He’s fairly certain it’s something that starts with _Dar_ , though. 

“I’m sorry, what were you talking about?” he asks. 

Adam smiles when he says it, and his tone is mild, but he’s careful to raise his eyebrows just slightly. Hopefully, Daria is perceptive enough to get the message and leave him be, because Adam can only hold onto his politeness for so long. 

Thankfully, she is, and she does, her smile thinning into something a lot less bubbly as she tells him, “Oh, nevermind. I actually just remembered that my friend wanted to ask me something earlier, so if you don’t mind…?”

“Of course not,” Adam says. He’s perfectly happy to continue with the charade. “I hope it’s nothing too serious?”

Darcy/Darlene/Daria shakes her head as she begins to turn away. “Probably not. See you later, I guess.”

Adam raises his red solo cup in her direction and nods, but she’s already slipping into the crowd and disappearing. Immediately, Henry sidles up to him. Adam is not surprised; the other man has a tendency to hover in the background during his orchestrated meet-cutes. 

“ _Well?_ ” Henry drawls, throwing an arm around Adam’s shoulders and craning his neck to try and follow the girl’s retreat. “What did you think? Because, personally, I think Arianna’s one of the oddest people in the world. Definitely one of the oddest I’ve ever met.”

Adam’s brain takes a brief second to wince at the name, and then his thoughts are jumping over to Henry’s praise of the girl.

From anyone else, _odd_ would most likely be either an insult or a half-assed attempt at veiling their disdain. It’s the very opposite coming from Henry, though, who likes to surround himself with people who have the strangest habits and pasts and interests. 

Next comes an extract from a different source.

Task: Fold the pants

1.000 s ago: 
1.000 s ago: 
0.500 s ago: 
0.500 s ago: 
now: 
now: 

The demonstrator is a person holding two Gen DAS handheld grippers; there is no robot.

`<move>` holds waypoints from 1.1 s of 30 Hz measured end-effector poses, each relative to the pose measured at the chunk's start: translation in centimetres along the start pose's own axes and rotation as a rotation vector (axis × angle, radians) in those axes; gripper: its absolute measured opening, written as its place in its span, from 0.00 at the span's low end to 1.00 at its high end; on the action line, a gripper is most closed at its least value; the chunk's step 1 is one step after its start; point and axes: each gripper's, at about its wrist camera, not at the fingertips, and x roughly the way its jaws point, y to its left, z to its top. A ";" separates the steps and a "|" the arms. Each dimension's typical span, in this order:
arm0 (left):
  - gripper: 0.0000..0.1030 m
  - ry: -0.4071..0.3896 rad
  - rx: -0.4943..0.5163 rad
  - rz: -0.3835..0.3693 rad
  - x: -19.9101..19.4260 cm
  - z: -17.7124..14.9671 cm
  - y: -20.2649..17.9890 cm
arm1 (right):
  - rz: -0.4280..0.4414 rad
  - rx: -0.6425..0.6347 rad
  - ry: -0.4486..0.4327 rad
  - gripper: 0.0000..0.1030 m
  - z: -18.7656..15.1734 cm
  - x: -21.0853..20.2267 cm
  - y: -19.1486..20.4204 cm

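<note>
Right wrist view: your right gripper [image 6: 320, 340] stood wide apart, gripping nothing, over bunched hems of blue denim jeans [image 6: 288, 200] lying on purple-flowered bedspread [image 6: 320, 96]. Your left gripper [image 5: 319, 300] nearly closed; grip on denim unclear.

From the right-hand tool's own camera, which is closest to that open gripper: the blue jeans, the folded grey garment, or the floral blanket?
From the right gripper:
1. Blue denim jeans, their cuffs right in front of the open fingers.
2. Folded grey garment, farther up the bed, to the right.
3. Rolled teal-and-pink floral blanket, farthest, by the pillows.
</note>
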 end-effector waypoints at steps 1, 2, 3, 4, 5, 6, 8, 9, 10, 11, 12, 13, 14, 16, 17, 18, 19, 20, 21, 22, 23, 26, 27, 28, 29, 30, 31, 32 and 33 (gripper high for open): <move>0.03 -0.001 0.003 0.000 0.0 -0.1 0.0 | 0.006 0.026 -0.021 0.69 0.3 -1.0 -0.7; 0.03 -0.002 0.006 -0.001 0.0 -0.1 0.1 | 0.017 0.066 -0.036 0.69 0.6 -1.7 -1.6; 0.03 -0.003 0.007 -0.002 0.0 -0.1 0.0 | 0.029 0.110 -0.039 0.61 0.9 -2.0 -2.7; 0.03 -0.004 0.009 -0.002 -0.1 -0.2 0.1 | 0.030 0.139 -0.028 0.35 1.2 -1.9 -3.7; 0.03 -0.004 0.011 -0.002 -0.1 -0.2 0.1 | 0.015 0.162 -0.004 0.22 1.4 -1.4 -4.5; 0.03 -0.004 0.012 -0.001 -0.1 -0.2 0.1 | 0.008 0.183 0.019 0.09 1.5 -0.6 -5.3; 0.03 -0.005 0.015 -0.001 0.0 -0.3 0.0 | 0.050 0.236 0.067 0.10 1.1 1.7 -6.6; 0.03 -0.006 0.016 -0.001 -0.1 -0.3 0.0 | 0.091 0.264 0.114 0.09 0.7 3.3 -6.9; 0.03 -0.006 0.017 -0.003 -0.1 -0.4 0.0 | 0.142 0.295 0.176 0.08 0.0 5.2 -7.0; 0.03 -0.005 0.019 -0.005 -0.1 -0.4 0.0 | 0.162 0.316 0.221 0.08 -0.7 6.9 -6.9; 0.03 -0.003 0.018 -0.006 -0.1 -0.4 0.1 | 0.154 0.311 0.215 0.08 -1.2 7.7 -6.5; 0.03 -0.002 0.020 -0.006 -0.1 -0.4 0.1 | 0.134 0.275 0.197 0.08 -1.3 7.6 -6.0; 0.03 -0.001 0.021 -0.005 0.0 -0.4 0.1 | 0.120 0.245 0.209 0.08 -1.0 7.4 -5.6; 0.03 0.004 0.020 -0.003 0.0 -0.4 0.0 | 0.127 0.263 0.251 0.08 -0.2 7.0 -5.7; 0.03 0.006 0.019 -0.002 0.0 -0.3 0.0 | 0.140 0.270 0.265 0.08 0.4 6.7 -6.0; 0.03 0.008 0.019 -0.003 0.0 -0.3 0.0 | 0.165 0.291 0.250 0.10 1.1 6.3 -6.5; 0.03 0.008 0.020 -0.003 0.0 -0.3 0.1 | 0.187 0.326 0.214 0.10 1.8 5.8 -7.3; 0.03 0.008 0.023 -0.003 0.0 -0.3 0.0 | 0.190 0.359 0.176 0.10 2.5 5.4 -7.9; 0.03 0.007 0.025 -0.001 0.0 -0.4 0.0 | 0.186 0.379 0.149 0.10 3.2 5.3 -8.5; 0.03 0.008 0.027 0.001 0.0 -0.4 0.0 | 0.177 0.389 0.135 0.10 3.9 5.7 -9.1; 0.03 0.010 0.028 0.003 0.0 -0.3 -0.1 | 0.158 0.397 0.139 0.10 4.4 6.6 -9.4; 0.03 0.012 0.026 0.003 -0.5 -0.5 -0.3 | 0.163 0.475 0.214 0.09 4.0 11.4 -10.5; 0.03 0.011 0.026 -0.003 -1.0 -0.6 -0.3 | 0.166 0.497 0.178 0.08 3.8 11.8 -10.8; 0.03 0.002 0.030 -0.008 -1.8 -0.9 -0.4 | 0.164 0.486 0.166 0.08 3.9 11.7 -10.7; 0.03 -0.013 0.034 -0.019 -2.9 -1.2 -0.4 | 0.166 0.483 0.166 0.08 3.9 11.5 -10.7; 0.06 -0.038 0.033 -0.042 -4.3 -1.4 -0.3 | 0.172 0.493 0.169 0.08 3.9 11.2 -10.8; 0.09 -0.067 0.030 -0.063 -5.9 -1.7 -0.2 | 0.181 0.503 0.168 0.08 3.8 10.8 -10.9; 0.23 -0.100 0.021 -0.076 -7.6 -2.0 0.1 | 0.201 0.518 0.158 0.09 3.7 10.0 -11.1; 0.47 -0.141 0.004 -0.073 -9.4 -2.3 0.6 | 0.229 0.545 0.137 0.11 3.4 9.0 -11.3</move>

It’s the very reason he’s friends with Adam, who is far too self-aware to even begin denying his own brand of oddness. 

“I can’t really say,” he says after a while. “We didn’t talk for very long.”

Henry’s giddy expression drops. “You rejected the poor thing, didn’t you?”

“It was a mutually agreed upon rejection,” Adam assures him. 

“No rejection is mutually agreed upon. The very definition of a rejection makes it impossible,” Henry sighs, shaking his head. He wrinkles his nose and slants a glare over at Adam. “You couldn’t have at least given it a few more minutes? I just _know_ you would’ve liked her. And she was so excited to meet you, too!”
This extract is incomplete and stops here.